(Stored entries)
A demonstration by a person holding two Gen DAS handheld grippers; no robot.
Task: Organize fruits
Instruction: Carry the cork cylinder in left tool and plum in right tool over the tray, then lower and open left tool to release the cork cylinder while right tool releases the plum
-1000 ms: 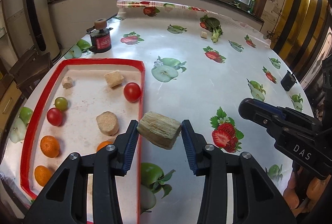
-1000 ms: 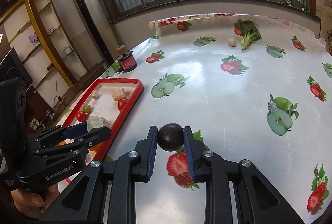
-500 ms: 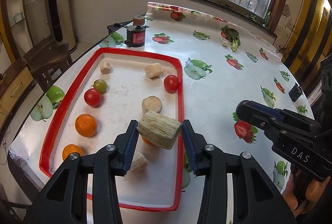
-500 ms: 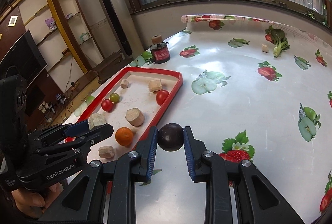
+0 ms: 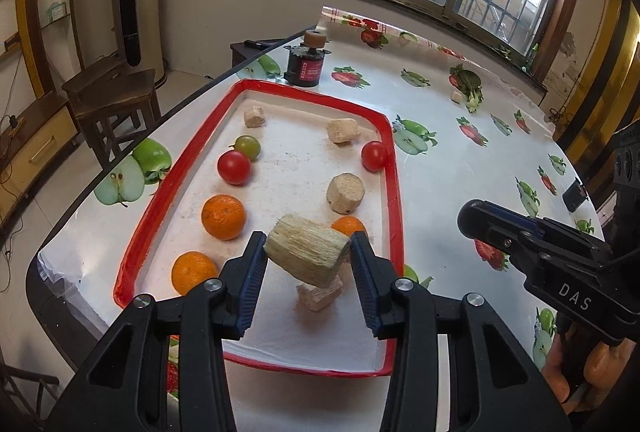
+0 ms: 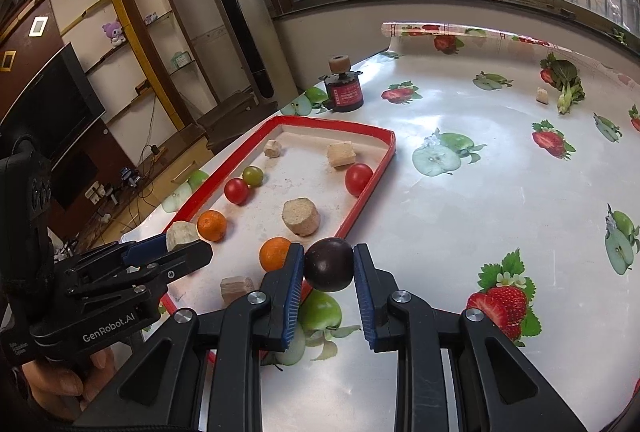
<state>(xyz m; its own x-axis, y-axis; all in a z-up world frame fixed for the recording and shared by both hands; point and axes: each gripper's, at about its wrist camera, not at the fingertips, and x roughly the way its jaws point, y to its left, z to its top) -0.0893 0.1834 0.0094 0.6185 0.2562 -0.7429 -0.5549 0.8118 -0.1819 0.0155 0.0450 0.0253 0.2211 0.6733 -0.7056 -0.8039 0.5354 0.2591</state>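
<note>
Holding a pale fibrous chunk (image 5: 307, 251) pinched between its blue pads, our left gripper (image 5: 308, 256) hangs above the near half of the red-rimmed tray (image 5: 394, 167); the chunk sits tilted, clear of the tray floor, with a small beige cube (image 5: 319, 295) lying directly beneath it. Our right gripper (image 6: 329, 264) has its fingers clamped on a dark round plum (image 6: 329, 264), which we carry over the tray's near right rim, above the fruit-print tablecloth (image 6: 480, 199). Inside the tray we see two oranges (image 5: 223, 216) along the left side, one behind the other, and a third orange (image 5: 349, 225) partly hidden behind the held chunk. Farther back lie a red tomato (image 5: 234, 167) touching a green grape (image 5: 247, 146), another red tomato (image 5: 374, 156) against the right rim, a round beige slice (image 5: 345, 193) near the middle, and two more beige pieces (image 5: 342, 130) toward the far end. Beyond the tray stands a dark jar with a red label (image 5: 305, 65), and well apart at the far side of the table lies a leafy green vegetable (image 5: 469, 85) with a small beige cube just beside it.
</note>
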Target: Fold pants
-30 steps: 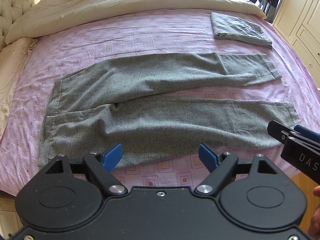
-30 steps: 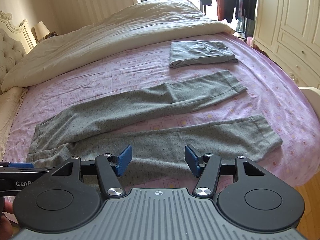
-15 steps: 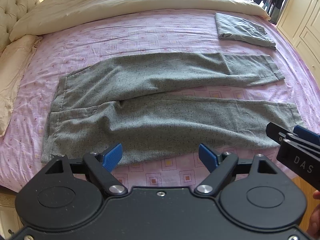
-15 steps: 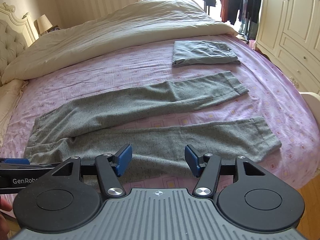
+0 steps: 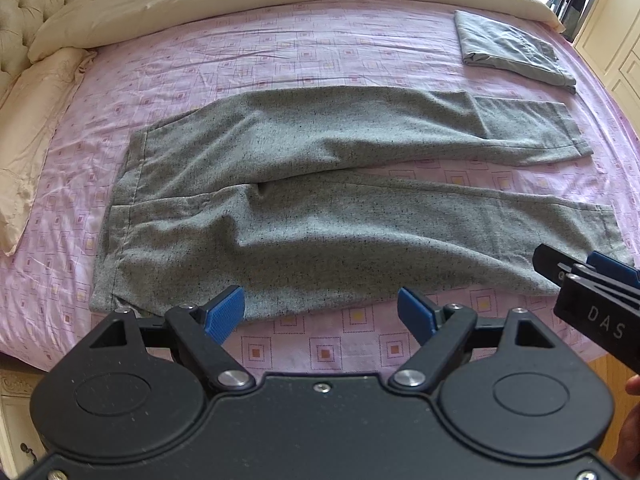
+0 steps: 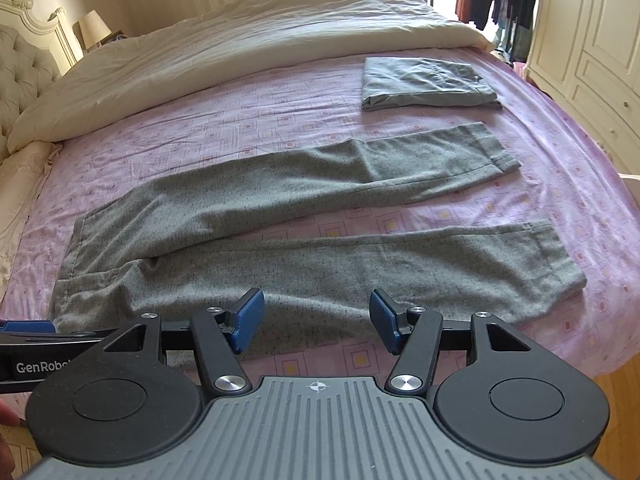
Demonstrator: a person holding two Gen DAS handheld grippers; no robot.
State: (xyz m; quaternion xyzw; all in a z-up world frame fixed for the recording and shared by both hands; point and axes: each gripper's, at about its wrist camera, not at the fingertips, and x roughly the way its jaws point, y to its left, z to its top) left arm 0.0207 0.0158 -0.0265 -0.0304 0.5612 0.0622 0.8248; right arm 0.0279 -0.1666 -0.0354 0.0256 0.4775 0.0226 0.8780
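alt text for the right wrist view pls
Grey pants lie spread flat on a pink bedsheet, legs apart, with the open right gripper above their near edge. Beyond lie folded grey pants and a cream duvet.

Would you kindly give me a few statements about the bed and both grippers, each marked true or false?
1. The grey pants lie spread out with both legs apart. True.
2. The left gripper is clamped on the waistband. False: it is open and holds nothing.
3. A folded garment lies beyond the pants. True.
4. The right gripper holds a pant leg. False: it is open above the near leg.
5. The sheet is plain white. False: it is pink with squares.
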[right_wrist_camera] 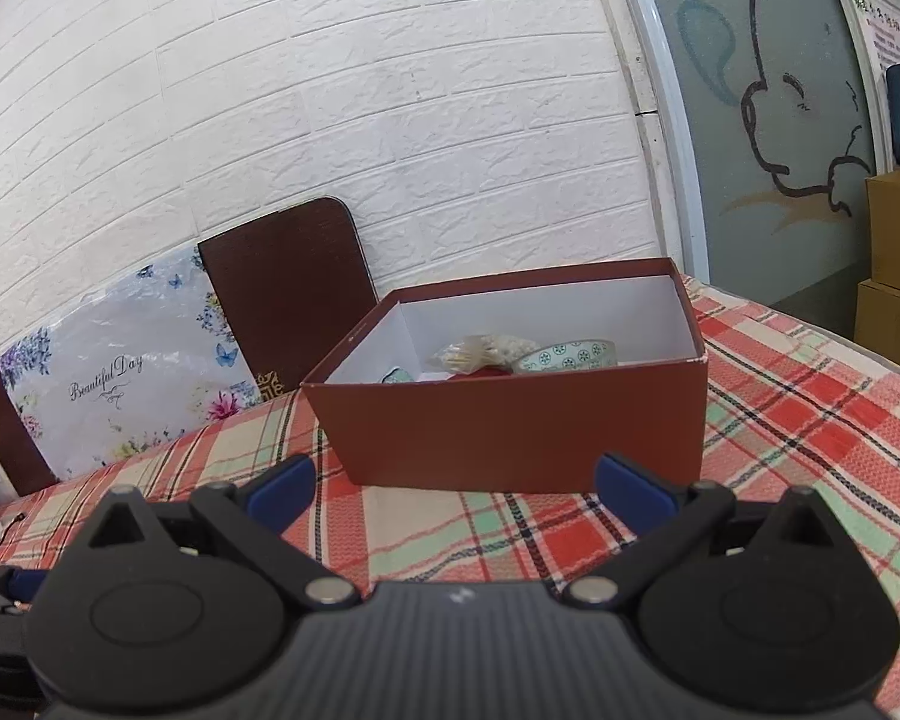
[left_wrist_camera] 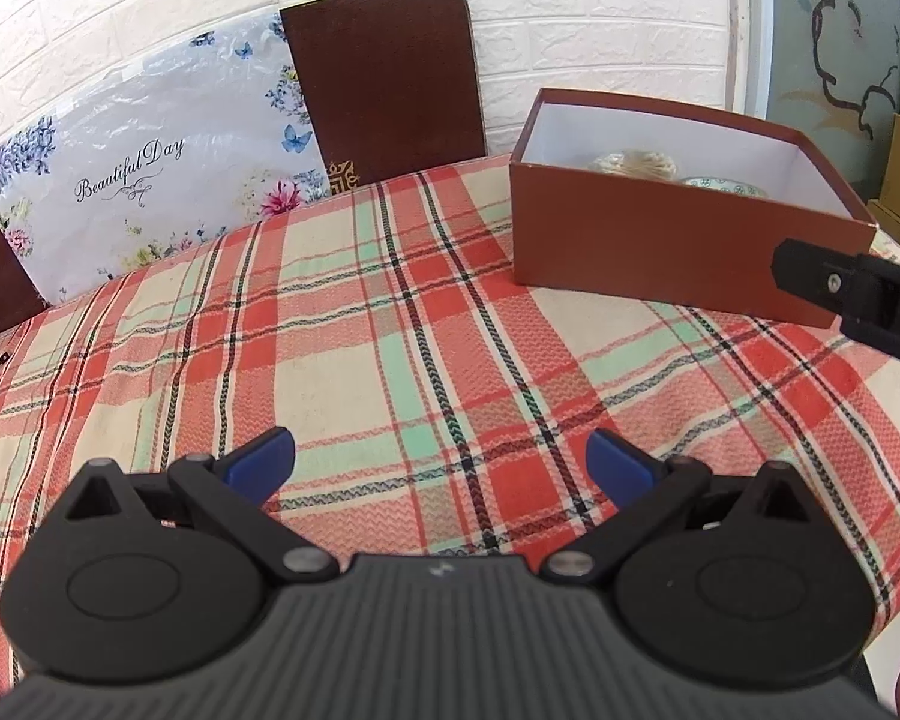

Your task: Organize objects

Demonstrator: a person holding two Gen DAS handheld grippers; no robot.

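Both grippers are spread wide with nothing between their blue pads, the left gripper (left_wrist_camera: 441, 462) over the bare plaid tablecloth (left_wrist_camera: 360, 324) and the right gripper (right_wrist_camera: 453, 495) just before the red box (right_wrist_camera: 510, 420), which stands on the cloth and holds a tape roll (right_wrist_camera: 570, 356) and a small bag (right_wrist_camera: 480, 353)

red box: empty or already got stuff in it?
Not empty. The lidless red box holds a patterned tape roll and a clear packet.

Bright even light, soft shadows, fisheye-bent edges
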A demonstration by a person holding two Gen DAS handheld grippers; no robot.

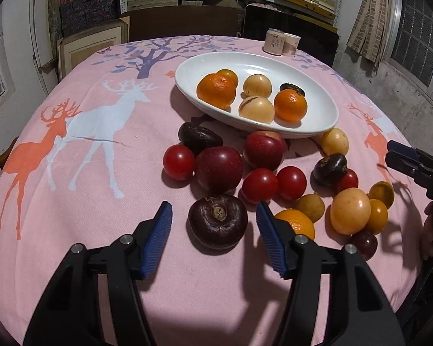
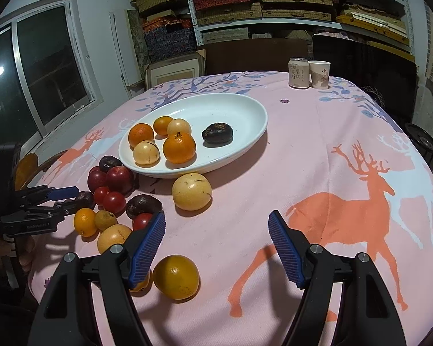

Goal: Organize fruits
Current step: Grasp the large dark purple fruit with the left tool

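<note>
A white oval plate [image 1: 326, 115] [image 2: 254, 124] holds oranges, pale yellow fruits and a dark fruit. Several loose fruits lie on the pink cloth in front of it: red tomatoes, plums, dark ones, yellow ones. My left gripper [image 1: 213, 216] is open, its blue pads on either side of a dark purple fruit [image 1: 218, 221], not touching it. It also shows in the right wrist view [image 2: 69, 197]. My right gripper [image 2: 216, 225] is open and empty over bare cloth; an orange-yellow fruit [image 2: 176, 276] lies by its left finger. It shows at the right edge of the left wrist view [image 1: 395, 152].
A can [image 2: 298, 72] and a paper cup [image 2: 319, 74] stand at the table's far edge. A pale yellow fruit [image 2: 191, 191] lies just in front of the plate. Dark chairs and shelves of boxes stand behind the table.
</note>
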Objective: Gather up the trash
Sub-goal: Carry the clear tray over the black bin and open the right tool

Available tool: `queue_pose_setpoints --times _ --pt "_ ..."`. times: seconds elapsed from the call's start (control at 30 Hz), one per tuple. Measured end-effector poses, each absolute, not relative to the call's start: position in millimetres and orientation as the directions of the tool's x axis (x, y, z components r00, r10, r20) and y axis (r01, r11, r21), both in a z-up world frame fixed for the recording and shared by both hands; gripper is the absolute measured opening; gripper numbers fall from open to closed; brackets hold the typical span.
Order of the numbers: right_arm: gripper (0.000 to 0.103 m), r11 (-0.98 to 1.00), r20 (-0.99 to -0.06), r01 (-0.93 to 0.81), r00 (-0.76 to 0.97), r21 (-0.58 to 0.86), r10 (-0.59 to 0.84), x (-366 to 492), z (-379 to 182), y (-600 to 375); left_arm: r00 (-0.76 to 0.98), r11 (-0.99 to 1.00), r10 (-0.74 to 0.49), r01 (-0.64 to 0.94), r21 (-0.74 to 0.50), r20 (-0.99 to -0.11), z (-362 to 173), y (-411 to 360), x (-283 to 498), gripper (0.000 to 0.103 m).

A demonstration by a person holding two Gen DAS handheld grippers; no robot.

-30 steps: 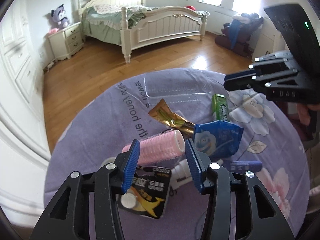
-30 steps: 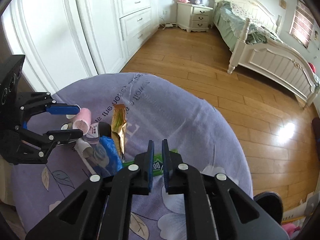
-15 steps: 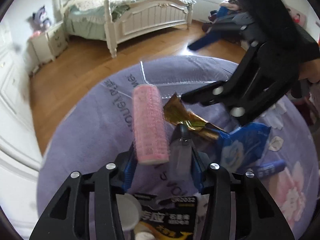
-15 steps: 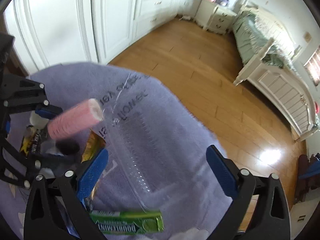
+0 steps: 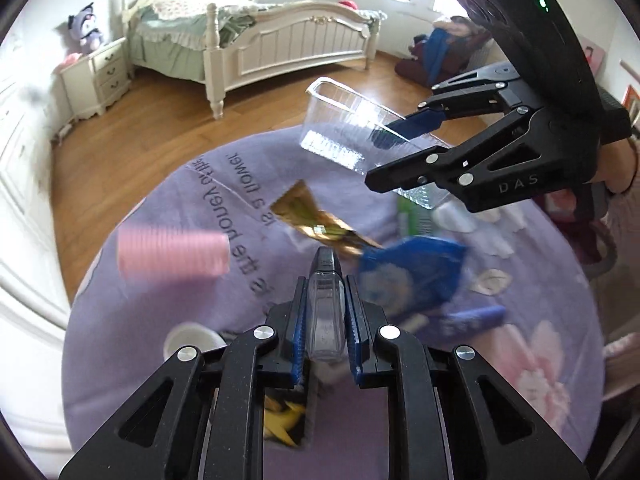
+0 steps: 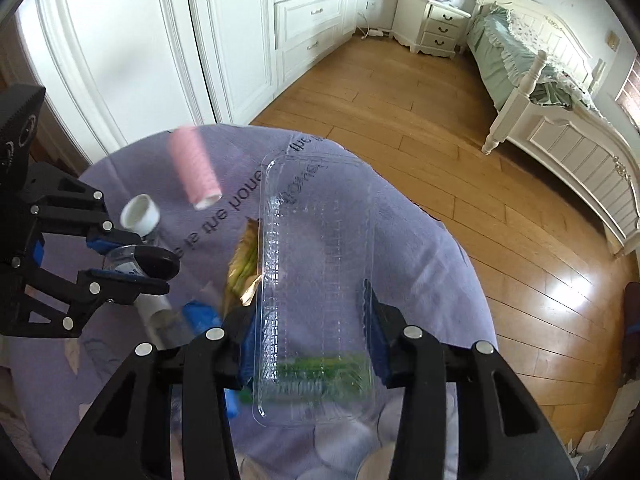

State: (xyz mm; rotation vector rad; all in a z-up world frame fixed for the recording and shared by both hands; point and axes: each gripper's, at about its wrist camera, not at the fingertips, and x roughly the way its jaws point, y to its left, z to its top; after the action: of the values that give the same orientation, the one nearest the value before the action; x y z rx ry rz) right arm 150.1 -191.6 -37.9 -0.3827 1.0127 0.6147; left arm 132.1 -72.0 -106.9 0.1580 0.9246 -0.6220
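While my left gripper [image 5: 325, 334] clamps tight on a small clear plastic bottle with a black cap [image 5: 326, 304], my right gripper [image 6: 313, 340], jaws just narrowing, squeezes a clear plastic clamshell tray [image 6: 316, 280] lifted over the round lilac-covered table [image 6: 420, 240]; pink hair roller [image 5: 172, 254] blurred, mid-air.

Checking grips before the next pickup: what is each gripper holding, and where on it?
Left gripper: small clear bottle, clamped across its body. Right gripper: clear plastic tray, held across its long sides near one end.
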Motion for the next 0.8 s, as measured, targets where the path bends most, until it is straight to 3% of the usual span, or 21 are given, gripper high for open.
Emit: queue_pose_setpoints --times 0.37,0.6,0.8 --pt "0.043 0.883 -0.819 -0.466 0.489 0.045 0.3 86 -11 -279 0.486 0.781 -0.488 0.613 -0.114 -0.725 -57 -125 73 0.018" --pt "0.043 0.993 -0.843 -0.114 0.535 -0.013 0.05 66 -42 -412 0.426 0.668 -0.563 0.739 -0.087 -0.708 -53 -251 87 0.018" --pt "0.043 0.993 -0.862 0.079 0.493 -0.093 -0.119 53 -75 -484 0.352 0.6 -0.6 0.792 -0.113 -0.719 -80 -361 111 0.018"
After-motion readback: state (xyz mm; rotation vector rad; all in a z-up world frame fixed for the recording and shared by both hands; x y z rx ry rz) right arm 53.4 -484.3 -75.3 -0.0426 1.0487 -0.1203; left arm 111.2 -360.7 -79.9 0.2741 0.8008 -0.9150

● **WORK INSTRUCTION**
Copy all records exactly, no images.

● **EXERCISE RESULT**
A demonstration by a person holding two Gen DAS handheld grippers; no robot.
Task: Organize fruits
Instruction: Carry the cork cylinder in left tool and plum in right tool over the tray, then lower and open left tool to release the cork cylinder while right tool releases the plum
-1000 ms: 
-1000 ms: 
-500 ms: 
-500 ms: 
+0 ms: 
+0 ms: 
<state>(xyz m; its own x-axis, y-axis; all in a z-up world frame fixed for the recording and shared by both hands; point and axes: each gripper's, at about its wrist camera, not at the fingertips, and x roughly the way its jaws point, y to its left, z to its top) -0.0893 0.1834 0.0094 0.6185 0.2562 -0.7429 -0.5549 0.8118 -0.1819 0.0155 0.0450 0.0253 0.2211 0.6733 -0.7056 -0.8039 0.5354 0.2591</state>
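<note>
Holding a pale fibrous chunk (image 5: 307, 251) pinched between its blue pads, our left gripper (image 5: 308, 256) hangs above the near half of the red-rimmed tray (image 5: 394, 167); the chunk sits tilted, clear of the tray floor, with a small beige cube (image 5: 319, 295) lying directly beneath it. Our right gripper (image 6: 329, 264) has its fingers clamped on a dark round plum (image 6: 329, 264), which we carry over the tray's near right rim, above the fruit-print tablecloth (image 6: 480, 199). Inside the tray we see two oranges (image 5: 223, 216) along the left side, one behind the other, and a third orange (image 5: 349, 225) partly hidden behind the held chunk. Farther back lie a red tomato (image 5: 234, 167) touching a green grape (image 5: 247, 146), another red tomato (image 5: 374, 156) against the right rim, a round beige slice (image 5: 345, 193) near the middle, and two more beige pieces (image 5: 342, 130) toward the far end. Beyond the tray stands a dark jar with a red label (image 5: 305, 65), and well apart at the far side of the table lies a leafy green vegetable (image 5: 469, 85) with a small beige cube just beside it.
</note>
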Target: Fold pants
-30 steps: 
-30 steps: 
-15 steps: 
-15 steps: 
+0 steps: 
+0 steps: 
Demonstrator: a person holding two Gen DAS handheld grippers; no robot.
State: (xyz m; quaternion xyzw; all in a z-up world frame fixed for the recording and shared by both hands; point and axes: each gripper's, at about its wrist camera, not at the fingertips, and x roughly the way its jaws point, y to its left, z to its top) left arm 0.0207 0.0158 -0.0265 -0.0304 0.5612 0.0622 0.8248; right arm 0.0279 -0.1666 -0.0354 0.0256 0.4775 0.0226 0.8780
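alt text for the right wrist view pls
Grey pants lie spread flat on a pink bedsheet, legs apart, with the open right gripper above their near edge. Beyond lie folded grey pants and a cream duvet.

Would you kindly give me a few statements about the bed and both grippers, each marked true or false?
1. The grey pants lie spread out with both legs apart. True.
2. The left gripper is clamped on the waistband. False: it is open and holds nothing.
3. A folded garment lies beyond the pants. True.
4. The right gripper holds a pant leg. False: it is open above the near leg.
5. The sheet is plain white. False: it is pink with squares.
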[right_wrist_camera] 
[left_wrist_camera] 

Your task: Organize objects

Demonstrator: a person holding two Gen DAS handheld grippers; no robot.

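Both grippers are spread wide with nothing between their blue pads, the left gripper (left_wrist_camera: 441, 462) over the bare plaid tablecloth (left_wrist_camera: 360, 324) and the right gripper (right_wrist_camera: 453, 495) just before the red box (right_wrist_camera: 510, 420), which stands on the cloth and holds a tape roll (right_wrist_camera: 570, 356) and a small bag (right_wrist_camera: 480, 353)

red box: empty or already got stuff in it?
Not empty. The lidless red box holds a patterned tape roll and a clear packet.

Bright even light, soft shadows, fisheye-bent edges
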A demonstration by a person holding two Gen DAS handheld grippers; no robot.


Goal: Organize fruits
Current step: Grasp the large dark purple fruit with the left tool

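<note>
A white oval plate [image 1: 326, 115] [image 2: 254, 124] holds oranges, pale yellow fruits and a dark fruit. Several loose fruits lie on the pink cloth in front of it: red tomatoes, plums, dark ones, yellow ones. My left gripper [image 1: 213, 216] is open, its blue pads on either side of a dark purple fruit [image 1: 218, 221], not touching it. It also shows in the right wrist view [image 2: 69, 197]. My right gripper [image 2: 216, 225] is open and empty over bare cloth; an orange-yellow fruit [image 2: 176, 276] lies by its left finger. It shows at the right edge of the left wrist view [image 1: 395, 152].
A can [image 2: 298, 72] and a paper cup [image 2: 319, 74] stand at the table's far edge. A pale yellow fruit [image 2: 191, 191] lies just in front of the plate. Dark chairs and shelves of boxes stand behind the table.
</note>
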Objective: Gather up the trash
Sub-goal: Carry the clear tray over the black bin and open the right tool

Available tool: `queue_pose_setpoints --times _ --pt "_ ..."`. times: seconds elapsed from the call's start (control at 30 Hz), one per tuple. Measured end-effector poses, each absolute, not relative to the call's start: position in millimetres and orientation as the directions of the tool's x axis (x, y, z components r00, r10, r20) and y axis (r01, r11, r21), both in a z-up world frame fixed for the recording and shared by both hands; gripper is the absolute measured opening; gripper numbers fall from open to closed; brackets hold the typical span.
Order of the numbers: right_arm: gripper (0.000 to 0.103 m), r11 (-0.98 to 1.00), r20 (-0.99 to -0.06), r01 (-0.93 to 0.81), r00 (-0.76 to 0.97), r21 (-0.58 to 0.86), r10 (-0.59 to 0.84), x (-366 to 492), z (-379 to 182), y (-600 to 375); left_arm: r00 (-0.76 to 0.98), r11 (-0.99 to 1.00), r10 (-0.74 to 0.49), r01 (-0.64 to 0.94), r21 (-0.74 to 0.50), r20 (-0.99 to -0.11), z (-362 to 173), y (-411 to 360), x (-283 to 498), gripper (0.000 to 0.103 m).

A demonstration by a person holding two Gen DAS handheld grippers; no robot.

-30 steps: 
-30 steps: 
-15 steps: 
-15 steps: 
+0 steps: 
+0 steps: 

State: (xyz mm; rotation vector rad; all in a z-up world frame fixed for the recording and shared by both hands; point and axes: each gripper's, at about its wrist camera, not at the fingertips, and x roughly the way its jaws point, y to its left, z to its top; after the action: of the values that give the same orientation, the one nearest the value before the action; x y z rx ry rz) right arm 150.1 -191.6 -37.9 -0.3827 1.0127 0.6147; left arm 132.1 -72.0 -106.9 0.1580 0.9246 -0.6220
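While my left gripper [image 5: 325, 334] clamps tight on a small clear plastic bottle with a black cap [image 5: 326, 304], my right gripper [image 6: 313, 340], jaws just narrowing, squeezes a clear plastic clamshell tray [image 6: 316, 280] lifted over the round lilac-covered table [image 6: 420, 240]; pink hair roller [image 5: 172, 254] blurred, mid-air.

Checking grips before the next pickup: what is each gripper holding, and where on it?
Left gripper: small clear bottle, clamped across its body. Right gripper: clear plastic tray, held across its long sides near one end.
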Motion for the next 0.8 s, as measured, targets where the path bends most, until it is straight to 3% of the usual span, or 21 are given, gripper high for open.
Emit: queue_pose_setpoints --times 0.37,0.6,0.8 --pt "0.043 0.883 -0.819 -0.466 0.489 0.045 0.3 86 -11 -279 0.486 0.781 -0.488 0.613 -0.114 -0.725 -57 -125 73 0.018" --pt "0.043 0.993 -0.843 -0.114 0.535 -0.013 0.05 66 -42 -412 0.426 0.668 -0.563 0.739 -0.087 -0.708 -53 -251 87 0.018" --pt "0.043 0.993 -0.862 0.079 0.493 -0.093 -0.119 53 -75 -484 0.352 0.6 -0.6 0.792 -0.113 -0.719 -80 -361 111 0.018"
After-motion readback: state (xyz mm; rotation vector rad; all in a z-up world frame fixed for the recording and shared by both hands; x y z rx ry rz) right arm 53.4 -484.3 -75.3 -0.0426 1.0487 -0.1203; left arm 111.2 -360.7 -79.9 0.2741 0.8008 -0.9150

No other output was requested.